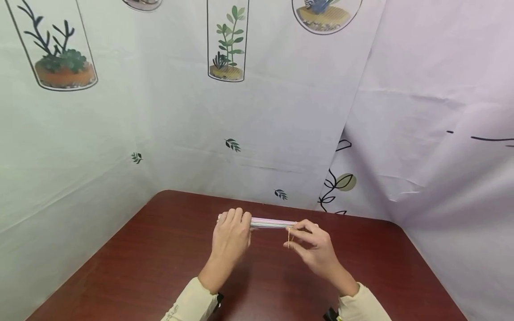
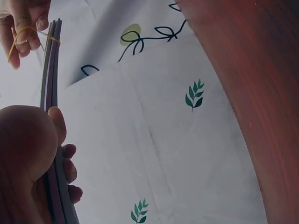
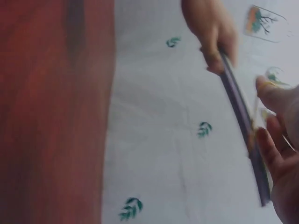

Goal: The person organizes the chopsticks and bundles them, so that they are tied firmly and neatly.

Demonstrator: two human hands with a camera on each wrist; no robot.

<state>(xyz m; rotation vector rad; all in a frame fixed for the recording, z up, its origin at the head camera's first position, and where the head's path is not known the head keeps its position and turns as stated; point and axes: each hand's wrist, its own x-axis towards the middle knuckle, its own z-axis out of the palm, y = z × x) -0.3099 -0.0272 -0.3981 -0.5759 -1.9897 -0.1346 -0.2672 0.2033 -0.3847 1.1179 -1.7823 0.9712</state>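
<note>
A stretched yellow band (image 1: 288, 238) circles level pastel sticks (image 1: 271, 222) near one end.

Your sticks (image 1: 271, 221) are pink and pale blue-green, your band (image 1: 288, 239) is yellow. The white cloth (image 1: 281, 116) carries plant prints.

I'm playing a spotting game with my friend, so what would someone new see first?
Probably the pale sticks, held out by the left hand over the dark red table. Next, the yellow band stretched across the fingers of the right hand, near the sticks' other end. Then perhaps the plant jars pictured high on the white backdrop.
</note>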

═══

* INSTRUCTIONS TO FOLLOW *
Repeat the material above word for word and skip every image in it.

* REPLY *
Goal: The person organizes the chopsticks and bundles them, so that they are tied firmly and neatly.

Demonstrator: two human hands with a camera on each wrist; no robot.

<state>(xyz m; rotation vector rad; all in a frame fixed for the recording, z up, its origin at the head camera's first position, and where the head's path is not known the head keeps its position and turns as stated; point and axes: each hand's wrist, its own x-axis towards the middle knuckle, its own z-axis out of the palm, y = z × x) -0.3099 -0.0272 -0.3981 -0.5759 -1.9897 -0.1346 -0.2672 0.2033 -0.3847 1.1179 -1.7823 0.9712</state>
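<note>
A stretched yellow band (image 1: 288, 238) circles level pastel sticks (image 1: 271, 222) near one end.

Your sticks (image 1: 271, 221) are pink and pale blue-green, your band (image 1: 288, 239) is yellow. The white cloth (image 1: 281, 116) carries plant prints.

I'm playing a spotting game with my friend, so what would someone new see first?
Probably the pale sticks, held out by the left hand over the dark red table. Next, the yellow band stretched across the fingers of the right hand, near the sticks' other end. Then perhaps the plant jars pictured high on the white backdrop.
</note>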

The work is done, and the output is complete.